SECOND AMENDMENT TO
CREDIT AGREEMENT
THIS SECOND AMENDMENT TO CREDIT AGREEMENT is made and dated as of December
31, 1997 (the "Amendment") among PACIFICARE HEALTH SYSTEMS, INC., formerly known
as N-T Holdings, Inc., a Delaware corporation (the "Company"), the Banks party
to the Credit Agreement referred to below, and BANK OF AMERICA NATIONAL TRUST
AND SAVINGS ASSOCIATION, a national banking association, as Agent (the "Agent"),
and amends that certain Credit Agreement dated as of October 31, 1996, as
amended by that certain First Amendment to Credit Agreement dated as of August
15, 1997 (as so amended, the "Credit Agreement").
RECITALS
WHEREAS, the Company has requested the Agent and the Banks to amend certain
provisions of the Credit Agreement, and the Agent and the Banks are willing to
do so, on the terms and conditions specified herein;
NOW, THEREFORE, for good and valuable consideration, the receipt and
adequacy of which are hereby acknowledged, the parties hereby agree as follows:
1. TERMS. All terms used herein shall have the same meanings as in the
Credit Agreement unless otherwise defined herein.

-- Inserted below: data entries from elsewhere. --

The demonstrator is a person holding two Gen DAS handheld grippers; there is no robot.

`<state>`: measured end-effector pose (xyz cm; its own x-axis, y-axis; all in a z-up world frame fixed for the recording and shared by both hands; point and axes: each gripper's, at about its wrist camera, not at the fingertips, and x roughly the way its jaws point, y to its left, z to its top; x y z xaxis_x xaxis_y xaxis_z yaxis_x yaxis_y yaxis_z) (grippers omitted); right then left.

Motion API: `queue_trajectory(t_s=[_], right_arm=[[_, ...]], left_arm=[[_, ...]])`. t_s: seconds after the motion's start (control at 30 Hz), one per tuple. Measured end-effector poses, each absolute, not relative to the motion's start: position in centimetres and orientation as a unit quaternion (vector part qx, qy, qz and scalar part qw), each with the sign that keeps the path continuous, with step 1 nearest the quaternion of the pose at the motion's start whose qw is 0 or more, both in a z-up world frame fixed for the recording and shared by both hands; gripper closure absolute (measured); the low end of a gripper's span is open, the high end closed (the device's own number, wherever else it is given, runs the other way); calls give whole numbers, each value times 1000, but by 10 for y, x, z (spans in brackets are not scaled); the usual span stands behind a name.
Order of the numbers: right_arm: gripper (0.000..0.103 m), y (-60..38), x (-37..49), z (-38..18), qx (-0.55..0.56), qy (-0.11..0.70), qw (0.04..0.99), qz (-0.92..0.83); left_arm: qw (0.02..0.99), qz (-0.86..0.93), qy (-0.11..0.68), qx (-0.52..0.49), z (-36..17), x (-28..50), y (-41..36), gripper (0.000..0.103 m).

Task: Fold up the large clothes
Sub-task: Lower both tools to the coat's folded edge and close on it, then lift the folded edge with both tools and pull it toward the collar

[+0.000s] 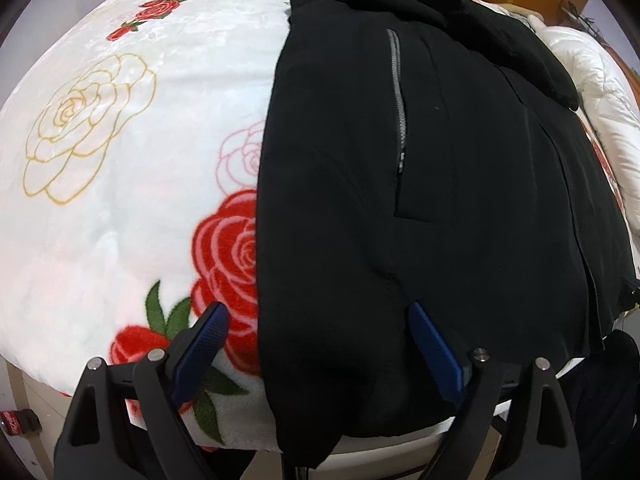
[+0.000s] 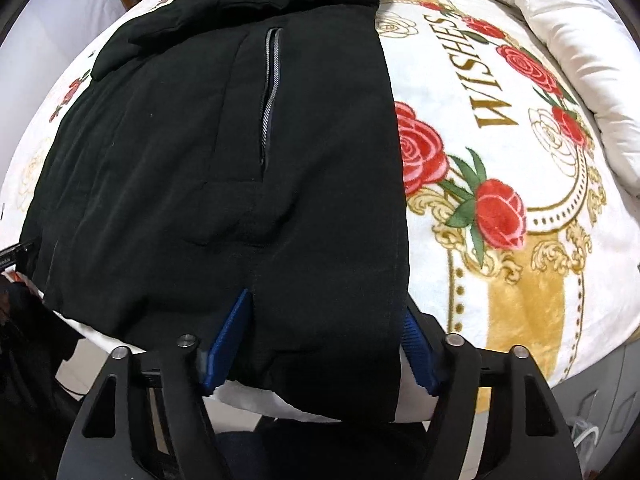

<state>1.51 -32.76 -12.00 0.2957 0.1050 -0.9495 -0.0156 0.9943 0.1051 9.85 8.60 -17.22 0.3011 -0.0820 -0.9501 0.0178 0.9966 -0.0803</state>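
The black jacket [image 1: 460, 200] lies on the rose-print blanket [image 1: 140, 160]; a white duvet [image 2: 568, 40] sits beside. Left claw [image 1: 316, 344] and right claw [image 2: 328, 336], spread, straddle its hem.

I count one black padded jacket [image 1: 460, 184] with two zipped pockets, one white rose-printed fleece blanket [image 1: 132, 152], one white quilted duvet [image 2: 568, 40], and two blue fingers [image 1: 434, 350] on each of my two grippers.
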Motion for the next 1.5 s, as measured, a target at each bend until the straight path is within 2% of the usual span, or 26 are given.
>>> queue_trajectory(t_s=[0.1,0.13,0.23,0.3,0.37,0.5,0.87,1.27,1.5], right_arm=[[44,-325,13,-118,31,589,807,41],[46,-324,12,-117,28,587,808,41],[53,-321,16,-112,23,585,810,43],[57,-320,17,-109,19,582,812,43],[72,-321,17,-106,13,577,816,38],[78,-323,18,-104,13,574,818,33],[85,-318,17,-89,-11,556,831,21],[86,-309,29,-41,-2,508,861,33],[86,-300,50,-13,1,476,878,49]], left_arm=[[808,-52,587,-18,-170,102,72,36],[810,-51,585,-6,-169,102,67,37],[813,-53,579,9,-167,102,60,49],[817,-49,575,17,-165,101,58,59],[820,-45,570,25,-163,101,55,66],[826,-39,561,41,-157,99,48,79],[850,-35,523,43,-122,90,45,84],[880,-58,469,47,-59,105,47,84],[890,-67,450,39,-41,120,45,84]])
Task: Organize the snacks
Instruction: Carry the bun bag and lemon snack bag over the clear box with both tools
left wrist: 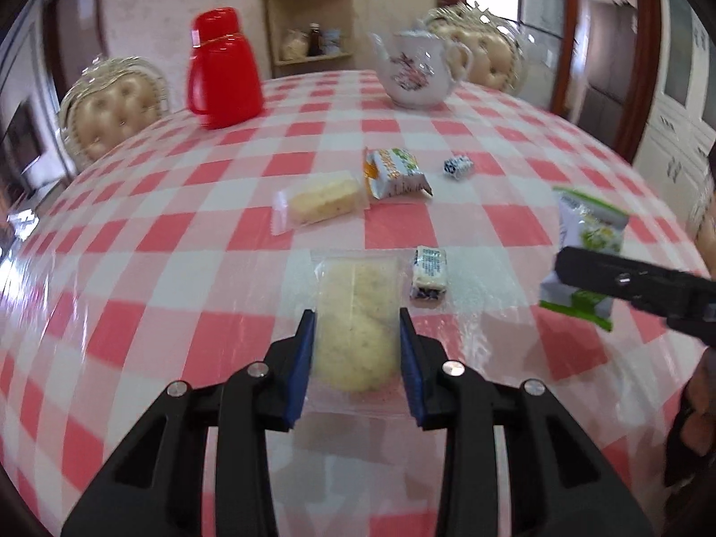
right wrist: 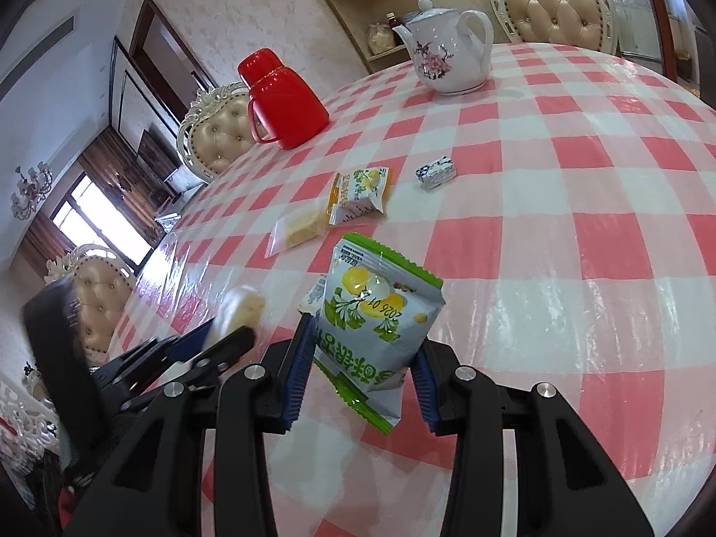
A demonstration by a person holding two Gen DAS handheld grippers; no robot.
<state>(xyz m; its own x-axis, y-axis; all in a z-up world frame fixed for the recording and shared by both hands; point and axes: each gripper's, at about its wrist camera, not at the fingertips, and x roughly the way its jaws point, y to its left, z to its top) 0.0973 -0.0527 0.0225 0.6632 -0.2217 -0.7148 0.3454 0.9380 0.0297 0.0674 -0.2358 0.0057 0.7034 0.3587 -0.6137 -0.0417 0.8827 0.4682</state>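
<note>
My left gripper (left wrist: 356, 320) is shut on a clear-wrapped round cookie pack (left wrist: 355, 335), its blue pads pressing both sides. In the right wrist view that gripper (right wrist: 230, 330) and the cookie pack (right wrist: 241, 306) show blurred at the left. My right gripper (right wrist: 364, 335) is shut on a green-and-white snack packet (right wrist: 378, 313), held upright above the checked tablecloth (right wrist: 559, 232). From the left wrist view the right gripper (left wrist: 577, 275) and its packet (left wrist: 586, 228) appear at the right edge. On the cloth lie a yellow cake bar (left wrist: 320, 203), an orange packet (left wrist: 394, 172) and two small candies (left wrist: 428, 273) (left wrist: 457, 165).
A red jug (left wrist: 221, 71) and a floral white teapot (left wrist: 416, 67) stand at the far side of the table. Padded chairs (left wrist: 114, 107) ring the table, and a wooden shelf (left wrist: 308, 22) stands behind. A hand (left wrist: 698, 416) shows at the right edge.
</note>
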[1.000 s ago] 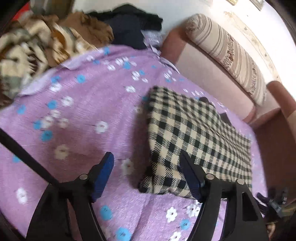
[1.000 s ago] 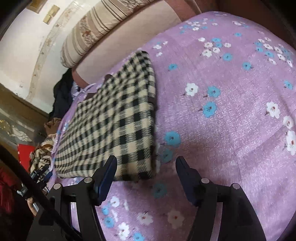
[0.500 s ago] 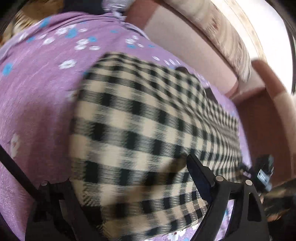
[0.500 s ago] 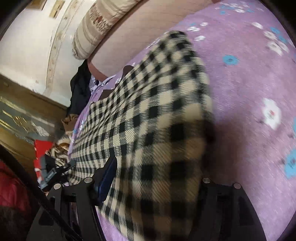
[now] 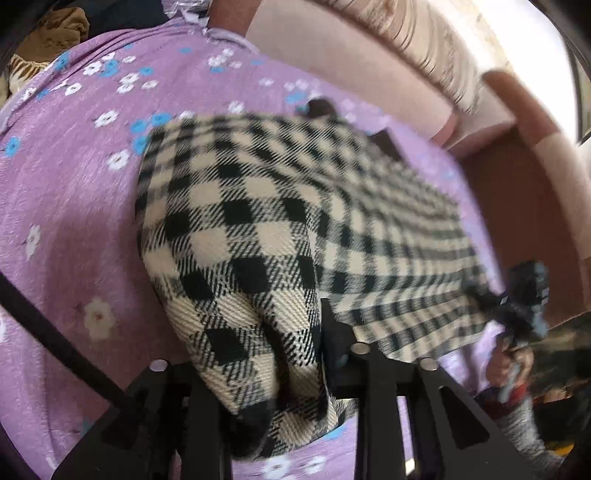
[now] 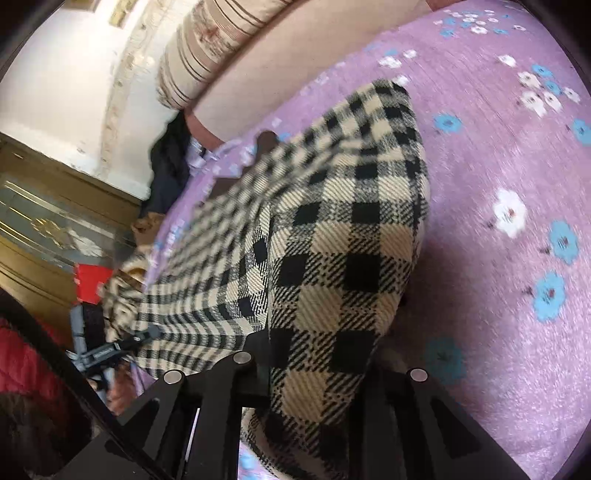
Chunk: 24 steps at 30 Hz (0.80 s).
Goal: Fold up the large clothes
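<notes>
A folded black-and-cream checked garment (image 5: 280, 206) lies on a purple flowered bedspread (image 5: 70, 192). My left gripper (image 5: 258, 354) is shut on its near left corner, and the cloth bunches up between the fingers and hides the fingertips. My right gripper (image 6: 325, 362) is shut on the garment's (image 6: 343, 229) near right corner, and the cloth drapes over the fingers. Both corners are lifted off the bedspread (image 6: 509, 155). Each gripper shows in the other's view: the right one (image 5: 524, 299) and the left one (image 6: 99, 347).
A pink headboard (image 5: 354, 62) with a striped bolster (image 6: 207, 48) runs along the far side of the bed. Dark and brown clothes (image 5: 55, 33) are piled at the far left corner. A wooden cabinet (image 6: 44, 221) and red cloth (image 6: 26, 362) stand beside the bed.
Both grippers moved in from open over the near edge and closed on the garment's two near corners. The corners now lift off the bedspread.
</notes>
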Each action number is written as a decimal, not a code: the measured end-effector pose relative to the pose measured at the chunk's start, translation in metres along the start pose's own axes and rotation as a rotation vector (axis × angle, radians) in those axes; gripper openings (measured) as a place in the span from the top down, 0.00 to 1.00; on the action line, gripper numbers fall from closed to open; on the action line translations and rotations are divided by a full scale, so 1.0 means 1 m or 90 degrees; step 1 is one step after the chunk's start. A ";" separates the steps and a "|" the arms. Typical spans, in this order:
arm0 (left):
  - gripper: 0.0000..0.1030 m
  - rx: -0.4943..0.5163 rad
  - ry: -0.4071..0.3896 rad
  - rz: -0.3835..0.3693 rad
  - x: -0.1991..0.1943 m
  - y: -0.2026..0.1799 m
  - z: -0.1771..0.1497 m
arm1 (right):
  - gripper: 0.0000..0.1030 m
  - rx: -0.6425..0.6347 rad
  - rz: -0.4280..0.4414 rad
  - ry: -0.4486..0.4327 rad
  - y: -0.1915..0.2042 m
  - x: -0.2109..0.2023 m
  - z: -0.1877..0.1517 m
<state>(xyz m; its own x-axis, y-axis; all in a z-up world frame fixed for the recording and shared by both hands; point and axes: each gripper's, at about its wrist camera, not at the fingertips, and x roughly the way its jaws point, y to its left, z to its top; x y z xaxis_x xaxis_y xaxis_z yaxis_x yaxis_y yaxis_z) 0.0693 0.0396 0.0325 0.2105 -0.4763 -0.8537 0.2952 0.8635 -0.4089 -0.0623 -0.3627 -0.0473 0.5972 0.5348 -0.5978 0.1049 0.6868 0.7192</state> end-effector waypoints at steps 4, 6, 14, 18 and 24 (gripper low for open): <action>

2. AMENDMENT. The Credit Agreement is hereby amended as follows:
2.1 AMENDMENTS TO SECTION 1.1. The definitions of the terms
"Applicable Level" and "Applicable Margin" in Section 1.1 of the Credit
Agreement are hereby amended and restated to read in their entirety as follows:
"Applicable Level" means one of the levels set forth below determined
by the Senior Unsecured Debt Rating as follows:
"LEVEL 1" means any period during which the Senior Unsecured Debt
Rating is better than or equal to at least two of the following three
ratings: (i) A- by S&P and/or (ii) A3 by Xxxxx'x and/or (iii) A- by
Fitch.
"LEVEL 2" means any period (other than a Level 1 Period) during
which the Senior Unsecured Debt Rating is better than or equal to at
least two of the following three ratings: (i) BBB+ by S&P and/or (ii)
Baal by Xxxxx'x and/or (iii) BBB+ by Fitch.
"LEVEL 3" means any period (other than a Level 1 Period or Level
2 Period) during which the Senior Unsecured Debt Rating is better
than or equal to at least two of the following three ratings: (i) BBB
by S&P and/or (ii) Baa2 by Xxxxx'x and/or (iii) BBB by Fitch.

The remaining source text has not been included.